The lines from the one holding "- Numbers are" to the final line of the listing below are to be duplicated exactly, with both ends included and pictures omitted.

» GIVEN RECORDS
━━━

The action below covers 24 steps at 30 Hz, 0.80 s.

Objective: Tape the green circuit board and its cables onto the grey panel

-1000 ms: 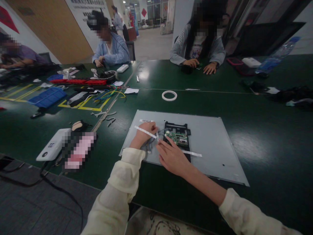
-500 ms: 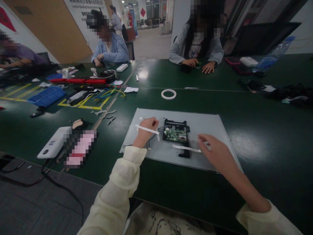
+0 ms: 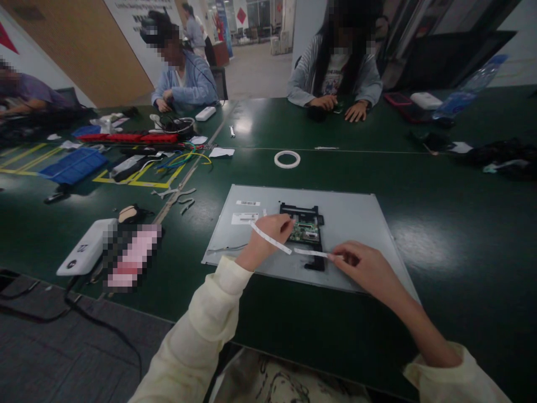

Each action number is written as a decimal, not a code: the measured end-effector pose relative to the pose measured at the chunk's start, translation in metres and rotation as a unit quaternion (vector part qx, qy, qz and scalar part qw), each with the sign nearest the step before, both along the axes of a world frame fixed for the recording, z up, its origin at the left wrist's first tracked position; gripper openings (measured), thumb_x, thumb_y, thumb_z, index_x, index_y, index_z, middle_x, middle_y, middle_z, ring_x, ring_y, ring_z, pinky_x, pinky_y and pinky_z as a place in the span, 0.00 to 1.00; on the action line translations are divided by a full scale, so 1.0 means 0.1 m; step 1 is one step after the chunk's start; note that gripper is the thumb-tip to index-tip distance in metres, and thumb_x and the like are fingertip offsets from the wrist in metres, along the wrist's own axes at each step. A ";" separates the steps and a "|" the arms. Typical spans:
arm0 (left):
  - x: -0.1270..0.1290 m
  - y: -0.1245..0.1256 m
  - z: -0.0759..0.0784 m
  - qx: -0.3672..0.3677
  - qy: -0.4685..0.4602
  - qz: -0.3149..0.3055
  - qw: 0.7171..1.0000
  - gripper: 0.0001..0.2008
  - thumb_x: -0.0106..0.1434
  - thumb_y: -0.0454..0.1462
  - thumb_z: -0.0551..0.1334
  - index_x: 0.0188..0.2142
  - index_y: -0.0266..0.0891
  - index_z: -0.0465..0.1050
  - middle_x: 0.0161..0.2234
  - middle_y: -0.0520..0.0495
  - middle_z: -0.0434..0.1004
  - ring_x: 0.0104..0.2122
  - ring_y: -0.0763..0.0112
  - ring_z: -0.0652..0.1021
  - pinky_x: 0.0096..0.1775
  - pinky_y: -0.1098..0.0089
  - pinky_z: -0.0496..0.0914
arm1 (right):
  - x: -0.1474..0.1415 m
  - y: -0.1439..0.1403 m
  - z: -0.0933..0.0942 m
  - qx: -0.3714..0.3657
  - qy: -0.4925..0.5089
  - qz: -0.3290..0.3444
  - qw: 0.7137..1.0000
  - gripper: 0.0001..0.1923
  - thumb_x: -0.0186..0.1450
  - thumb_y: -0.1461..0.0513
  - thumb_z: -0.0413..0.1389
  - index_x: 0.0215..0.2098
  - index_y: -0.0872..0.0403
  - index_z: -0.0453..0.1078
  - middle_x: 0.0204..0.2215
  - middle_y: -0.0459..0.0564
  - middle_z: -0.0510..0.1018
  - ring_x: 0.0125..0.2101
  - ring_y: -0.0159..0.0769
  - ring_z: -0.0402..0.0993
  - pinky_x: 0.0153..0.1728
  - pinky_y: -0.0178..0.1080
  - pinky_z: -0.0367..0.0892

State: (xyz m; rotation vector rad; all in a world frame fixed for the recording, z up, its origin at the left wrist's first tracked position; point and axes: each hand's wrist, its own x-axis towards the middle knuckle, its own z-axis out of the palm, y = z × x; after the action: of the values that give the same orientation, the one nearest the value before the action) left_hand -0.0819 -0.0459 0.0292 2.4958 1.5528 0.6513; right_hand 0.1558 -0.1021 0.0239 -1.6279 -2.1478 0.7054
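A grey flat panel (image 3: 350, 218) lies on the green table, carrying a black plastic frame (image 3: 300, 208) with a green circuit board (image 3: 309, 231) in it. My left hand (image 3: 268, 238) is over the panel at the board's left edge, fingers pinched together; what they hold, if anything, is hidden. Across the back of that hand runs a white tape strip (image 3: 272, 240). At the frame's lower right, my right hand (image 3: 364, 262) pinches the end of another white tape strip (image 3: 310, 253), which reaches left across the frame's lower arm.
A tape roll (image 3: 287, 159) lies beyond the panel. Left are pliers (image 3: 178, 193), a white power bank (image 3: 88, 246), a pink phone-shaped item (image 3: 136, 254) and a blue basket (image 3: 73, 166). Two people sit across the table, another far left. A water bottle (image 3: 472, 89) stands back right.
My left hand has moved right and slightly down, from the panel's labels to the board's edge. My right hand's fingers have closed on the tape strip's end. The view has shifted slightly.
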 end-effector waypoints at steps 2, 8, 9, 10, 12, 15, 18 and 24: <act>0.01 -0.02 0.01 0.009 -0.014 -0.004 1.000 0.17 0.67 0.41 0.50 0.25 0.37 0.65 0.22 0.52 0.69 0.22 0.75 0.69 0.24 0.73 0.54 | 0.01 0.00 -0.01 0.000 0.048 0.012 0.999 0.13 0.62 0.54 0.52 0.31 0.53 0.71 0.31 0.49 0.70 0.27 0.32 0.67 0.28 0.35 0.62; 0.09 -0.09 0.05 0.017 -0.052 -0.072 0.996 0.11 0.66 0.37 0.50 0.32 0.37 0.69 0.28 0.48 0.71 0.30 0.71 0.72 0.31 0.72 0.63 | -0.01 0.00 -0.01 -0.016 0.136 0.006 0.990 0.10 0.62 0.57 0.52 0.30 0.54 0.70 0.36 0.50 0.69 0.32 0.33 0.67 0.30 0.35 0.63; 0.12 -0.11 0.06 0.017 -0.064 -0.102 0.993 0.11 0.66 0.36 0.50 0.34 0.36 0.69 0.31 0.46 0.72 0.33 0.70 0.72 0.35 0.71 0.65 | -0.03 0.00 -0.01 -0.020 0.152 0.004 0.988 0.10 0.63 0.57 0.52 0.30 0.54 0.69 0.36 0.50 0.69 0.33 0.33 0.67 0.31 0.35 0.63; 0.14 -0.12 0.07 0.016 -0.078 -0.136 0.988 0.10 0.66 0.36 0.51 0.36 0.36 0.70 0.33 0.45 0.73 0.36 0.69 0.72 0.38 0.70 0.66 | -0.04 -0.01 -0.02 -0.020 0.169 0.004 0.985 0.10 0.63 0.57 0.52 0.30 0.54 0.69 0.35 0.51 0.69 0.34 0.34 0.67 0.32 0.35 0.63; 0.19 -0.16 0.09 0.007 -0.094 -0.198 0.976 0.11 0.65 0.37 0.52 0.42 0.36 0.69 0.40 0.43 0.73 0.43 0.67 0.71 0.45 0.67 0.65 | -0.07 -0.02 -0.02 -0.012 0.199 0.005 0.980 0.10 0.62 0.57 0.53 0.29 0.54 0.69 0.35 0.51 0.69 0.37 0.35 0.68 0.35 0.36 0.63; 0.24 -0.21 0.11 -0.019 -0.085 -0.252 0.964 0.13 0.65 0.39 0.54 0.47 0.38 0.68 0.47 0.42 0.70 0.49 0.65 0.69 0.51 0.63 0.62 | -0.12 -0.04 -0.02 0.007 0.239 0.010 0.971 0.09 0.62 0.57 0.54 0.29 0.54 0.69 0.35 0.51 0.69 0.39 0.36 0.68 0.40 0.38 0.63; 0.27 -0.22 0.08 -0.043 -0.082 -0.270 0.958 0.12 0.66 0.40 0.52 0.43 0.38 0.69 0.46 0.43 0.71 0.48 0.66 0.69 0.51 0.64 0.62 | -0.15 -0.04 0.00 0.026 0.276 0.005 0.961 0.09 0.62 0.57 0.54 0.30 0.54 0.69 0.34 0.51 0.70 0.38 0.35 0.68 0.40 0.36 0.65; 0.30 -0.20 -0.03 -0.072 -0.080 -0.234 0.966 0.15 0.67 0.39 0.50 0.28 0.36 0.67 0.28 0.48 0.71 0.32 0.72 0.72 0.37 0.72 0.65 | -0.11 -0.02 -0.04 0.061 0.244 -0.054 0.966 0.10 0.62 0.56 0.53 0.28 0.54 0.69 0.31 0.49 0.70 0.33 0.33 0.68 0.30 0.33 0.64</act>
State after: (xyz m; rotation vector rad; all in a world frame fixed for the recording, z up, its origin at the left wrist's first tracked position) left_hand -0.0518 -0.0655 0.0258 2.4898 0.8710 0.6176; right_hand 0.1446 -0.1045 0.0199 -1.3268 -1.7018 0.8210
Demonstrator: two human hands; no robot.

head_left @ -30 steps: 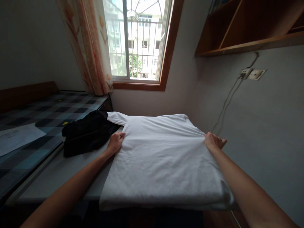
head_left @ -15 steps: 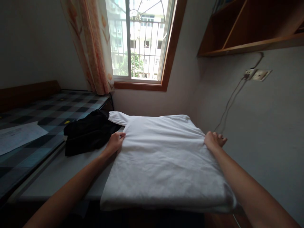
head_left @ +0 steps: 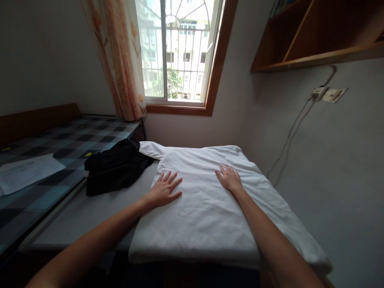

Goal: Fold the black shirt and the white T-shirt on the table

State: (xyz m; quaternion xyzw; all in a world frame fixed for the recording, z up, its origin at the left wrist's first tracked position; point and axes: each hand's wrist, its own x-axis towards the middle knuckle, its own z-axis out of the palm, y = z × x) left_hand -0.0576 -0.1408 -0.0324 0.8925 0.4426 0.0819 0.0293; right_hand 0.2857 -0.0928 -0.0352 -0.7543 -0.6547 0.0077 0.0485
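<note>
A white T-shirt (head_left: 198, 216) is spread over a light-coloured table (head_left: 72, 224), its near edge hanging at the table's front. One short sleeve points to the far left, its end touching a black garment (head_left: 117, 168). My left hand (head_left: 165, 189) lies with fingers spread on the left part of the shirt. On the right of its middle, my right hand (head_left: 229, 178) rests palm down, fingers apart. Neither hand grips the cloth. Shallow wrinkles run across the fabric, mostly on the right side.
To the left stands a bed with a checked cover (head_left: 60, 138) and a sheet of paper (head_left: 30, 171) on it. A barred window (head_left: 183, 60) and a curtain (head_left: 117, 68) are behind. Wooden shelves (head_left: 303, 60) and a socket (head_left: 327, 94) with a hanging cable are at right.
Both hands have let go of the shirt's side edges and moved inward, now flat on the cloth. The shirt's near right corner now reaches farther right.
</note>
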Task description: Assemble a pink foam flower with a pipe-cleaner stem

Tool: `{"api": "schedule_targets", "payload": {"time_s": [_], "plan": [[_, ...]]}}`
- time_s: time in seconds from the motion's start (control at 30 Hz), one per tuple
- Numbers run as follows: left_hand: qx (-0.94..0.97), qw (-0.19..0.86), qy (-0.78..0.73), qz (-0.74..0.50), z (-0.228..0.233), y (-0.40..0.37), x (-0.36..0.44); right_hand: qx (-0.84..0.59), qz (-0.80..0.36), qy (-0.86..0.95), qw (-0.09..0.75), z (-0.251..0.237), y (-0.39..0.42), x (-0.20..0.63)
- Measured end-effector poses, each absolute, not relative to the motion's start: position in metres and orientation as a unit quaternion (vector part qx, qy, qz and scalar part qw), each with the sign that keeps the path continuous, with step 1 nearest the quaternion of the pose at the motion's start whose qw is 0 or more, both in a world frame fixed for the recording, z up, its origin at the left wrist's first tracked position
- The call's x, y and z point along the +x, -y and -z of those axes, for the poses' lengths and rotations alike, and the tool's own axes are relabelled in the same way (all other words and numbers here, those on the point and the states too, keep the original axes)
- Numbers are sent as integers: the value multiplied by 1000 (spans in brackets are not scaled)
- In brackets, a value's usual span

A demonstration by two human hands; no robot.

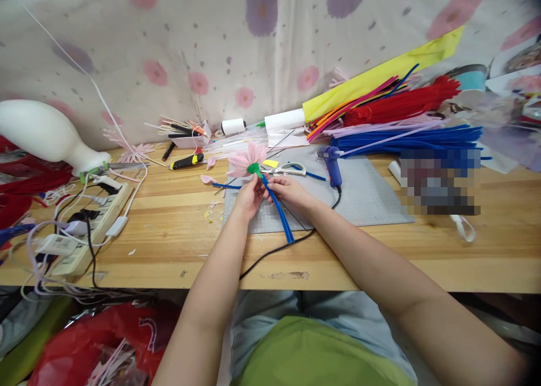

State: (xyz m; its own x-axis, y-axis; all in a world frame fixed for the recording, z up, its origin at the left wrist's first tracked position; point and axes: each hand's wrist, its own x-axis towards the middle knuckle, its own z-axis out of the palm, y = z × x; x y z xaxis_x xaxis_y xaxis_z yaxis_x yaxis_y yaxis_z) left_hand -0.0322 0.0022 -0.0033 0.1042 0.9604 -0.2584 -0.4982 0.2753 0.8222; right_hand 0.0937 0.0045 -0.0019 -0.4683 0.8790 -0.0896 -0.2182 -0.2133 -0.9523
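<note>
1. Over the grey cutting mat, near the middle of the wooden table, we hold a pink pipe-cleaner flower between both hands.
2. Our left hand pinches the stem just under the bloom; our right hand closes its fingers on the blue stem a little lower, so both hands grip it.
3. We judge the work well along: the petals are shaped, a green band sits at the bloom's base, and blue covers the stem down to its near end.
4. What is left looks like finishing the wrap under the green; loose pink petals lie to the left.
5. Scissors and a blue glue gun lie just beyond the hands.
6. Our fingertips hide the joint itself, so we cannot tell whether it is fixed. A blurred-out patch on the right covers whatever is there.
</note>
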Motion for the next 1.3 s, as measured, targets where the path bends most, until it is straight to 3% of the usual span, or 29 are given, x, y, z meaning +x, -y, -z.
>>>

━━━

» YOUR SOLUTION
- Numbers are sent as integers: the value multiplied by 1000 (spans in brackets are not scaled)
- In brackets, a value's usual span

A demonstration by two human hands; no robot.


State: (xyz m; its own x-axis, y-axis; all in a world frame fixed for the recording, z up, its origin at the left wrist's first tracked position; point and axes: each hand's wrist, its own x-axis towards the middle knuckle, its own z-axis out of the palm, y = z × x; x y z xaxis_x xaxis_y xaxis_z yaxis_x yaxis_y yaxis_z) left_hand -0.0322 0.0022 -0.0033 0.1042 0.9604 -0.2584 -0.4982 0.2753 0.8222; right_hand 0.0937 0.0045 -0.0019 -0.4683 0.8790 -0.0896 -0.2182 -0.2133 -0.9523
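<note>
1. Over the grey cutting mat, near the middle of the wooden table, we hold a pink pipe-cleaner flower between both hands.
2. Our left hand pinches the stem just under the bloom; our right hand closes its fingers on the blue stem a little lower, so both hands grip it.
3. We judge the work well along: the petals are shaped, a green band sits at the bloom's base, and blue covers the stem down to its near end.
4. What is left looks like finishing the wrap under the green; loose pink petals lie to the left.
5. Scissors and a blue glue gun lie just beyond the hands.
6. Our fingertips hide the joint itself, so we cannot tell whether it is fixed. A blurred-out patch on the right covers whatever is there.
</note>
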Motion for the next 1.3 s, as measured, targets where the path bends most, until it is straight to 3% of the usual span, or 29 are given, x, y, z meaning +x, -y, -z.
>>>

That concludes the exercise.